That's my point, take an obvious case like reading. What if there was a parent who thought reading would let their kids learn new ideas so didn't want them to read? Would you support that?

Quote:
Originally Posted by Calgaryborn View Post
Take a survey of parents and ask them if they believe that by voting for political canadate or schoolboard member that they had surrendered their right to final authority on what their children were taught.
They still have the final authority. Governments can be voted out, members changed, the process can be readdressed, curriculums change, get engaged in the process.

You seem to be proposing an alternative where there is no curriculum. Anything goes, teach kids whatever?

Quote:
Originally Posted by Calgaryborn View Post
Wasn't there an issue a while back in Alberta where a professional teacher denied the holocaust. I guess you see it only as a problem for a "professional" if they don't hold to your ideology.
History, like science, isn't an ideology.

Of course there will be teachers who aren't professional and let their personal views influence their teaching, just like there's YEC scientists who allow cognitive dissonance and let their faith influence their reasoning. That's a staffing issue, not a reason to throw out the whole education system.

Quote:
Originally Posted by Calgaryborn View Post
If I didn't know better I'd say your biase is shown. In the real world you have good objective teachers and you have the other kind.
How does that disagree with what I said? I said they're TRAINED for it, I didn't say they were all perfect.

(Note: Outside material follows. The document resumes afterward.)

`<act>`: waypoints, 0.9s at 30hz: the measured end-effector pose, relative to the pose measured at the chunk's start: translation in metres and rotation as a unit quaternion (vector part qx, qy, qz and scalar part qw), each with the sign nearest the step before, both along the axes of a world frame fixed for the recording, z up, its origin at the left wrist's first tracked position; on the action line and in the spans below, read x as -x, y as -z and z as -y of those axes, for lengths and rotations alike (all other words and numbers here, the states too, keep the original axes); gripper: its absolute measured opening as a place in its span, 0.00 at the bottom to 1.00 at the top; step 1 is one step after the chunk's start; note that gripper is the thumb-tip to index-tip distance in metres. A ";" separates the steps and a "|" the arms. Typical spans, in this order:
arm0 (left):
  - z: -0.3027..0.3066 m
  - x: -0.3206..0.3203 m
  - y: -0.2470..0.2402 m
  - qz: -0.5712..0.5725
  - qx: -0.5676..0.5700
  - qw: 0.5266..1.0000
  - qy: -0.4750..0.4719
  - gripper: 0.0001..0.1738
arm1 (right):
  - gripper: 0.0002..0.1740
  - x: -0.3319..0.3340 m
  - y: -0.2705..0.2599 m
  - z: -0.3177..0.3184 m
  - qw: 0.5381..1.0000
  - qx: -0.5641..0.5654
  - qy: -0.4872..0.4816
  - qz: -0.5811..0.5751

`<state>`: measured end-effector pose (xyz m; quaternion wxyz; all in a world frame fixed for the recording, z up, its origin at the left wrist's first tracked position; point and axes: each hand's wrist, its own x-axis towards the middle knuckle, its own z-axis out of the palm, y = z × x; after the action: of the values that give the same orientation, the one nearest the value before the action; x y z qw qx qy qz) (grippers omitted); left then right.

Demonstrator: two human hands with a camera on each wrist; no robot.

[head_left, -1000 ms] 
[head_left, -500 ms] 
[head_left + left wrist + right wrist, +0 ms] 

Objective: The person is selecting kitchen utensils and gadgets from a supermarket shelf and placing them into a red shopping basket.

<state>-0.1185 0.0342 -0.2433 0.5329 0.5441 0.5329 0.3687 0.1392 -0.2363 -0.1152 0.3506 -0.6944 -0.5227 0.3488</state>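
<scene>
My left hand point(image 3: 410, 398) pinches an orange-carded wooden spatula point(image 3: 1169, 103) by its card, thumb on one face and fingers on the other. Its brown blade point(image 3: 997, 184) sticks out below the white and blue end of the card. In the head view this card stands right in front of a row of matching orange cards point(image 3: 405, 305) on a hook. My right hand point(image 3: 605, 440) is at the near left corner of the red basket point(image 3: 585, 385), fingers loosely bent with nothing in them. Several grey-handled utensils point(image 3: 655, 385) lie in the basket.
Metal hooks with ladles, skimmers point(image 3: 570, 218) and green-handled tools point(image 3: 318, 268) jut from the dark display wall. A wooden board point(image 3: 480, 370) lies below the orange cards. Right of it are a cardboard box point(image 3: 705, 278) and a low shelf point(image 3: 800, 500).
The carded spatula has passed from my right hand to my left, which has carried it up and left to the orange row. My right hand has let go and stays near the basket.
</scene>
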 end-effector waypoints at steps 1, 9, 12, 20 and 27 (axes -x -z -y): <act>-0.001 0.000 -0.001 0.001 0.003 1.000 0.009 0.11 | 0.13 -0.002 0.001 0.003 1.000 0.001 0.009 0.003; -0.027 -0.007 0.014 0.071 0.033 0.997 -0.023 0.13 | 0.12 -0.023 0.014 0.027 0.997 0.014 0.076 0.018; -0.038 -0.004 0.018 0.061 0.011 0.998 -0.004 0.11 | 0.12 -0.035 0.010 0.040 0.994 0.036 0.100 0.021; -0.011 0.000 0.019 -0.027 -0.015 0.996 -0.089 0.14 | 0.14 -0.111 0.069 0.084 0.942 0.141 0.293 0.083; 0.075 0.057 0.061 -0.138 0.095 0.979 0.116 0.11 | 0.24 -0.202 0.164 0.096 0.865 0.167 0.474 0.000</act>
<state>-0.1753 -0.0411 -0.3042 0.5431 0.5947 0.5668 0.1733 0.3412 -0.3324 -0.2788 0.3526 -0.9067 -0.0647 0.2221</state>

Again, if you see bias in the teachers, you have the option of home schooling, or alternative schools. No reason for this silly administrative nightmare.

Quote:
Originally Posted by Calgaryborn View Post
The theory of Evolution is like a mathematical formula being developed to explain the origin of life and non life in the absence of a Creator. Darwin came up with his adaptation theory which became a primary plank in this massive expanding equation. On that has been added layer upon layer of theories on how different things began and the processes of their changes. Every new fossil or discovery is added to confirm these various theories and when they conflict someone takes an eraser and a piece of chock and modifies the formula just enough to let it seem plausabily right again. The problem comes from the fact that the formula is never complete. It remains always a work in progress and therefore the math is never checked.
Your analogy is incomplete.

What you don't take into consideration is that it's more like dozens of mathematical formulae which all come to the same answer. Each one is independent of the others and arrived at through completely separate methods and disciplines.

And again you miss the whole point of science, changing the theory is a good thing, not a bad one. The theory of evolution has changed significantly since Darwin because of mountain of transitional fossils that have been discovered, DNA evidence, developmental biology, etc..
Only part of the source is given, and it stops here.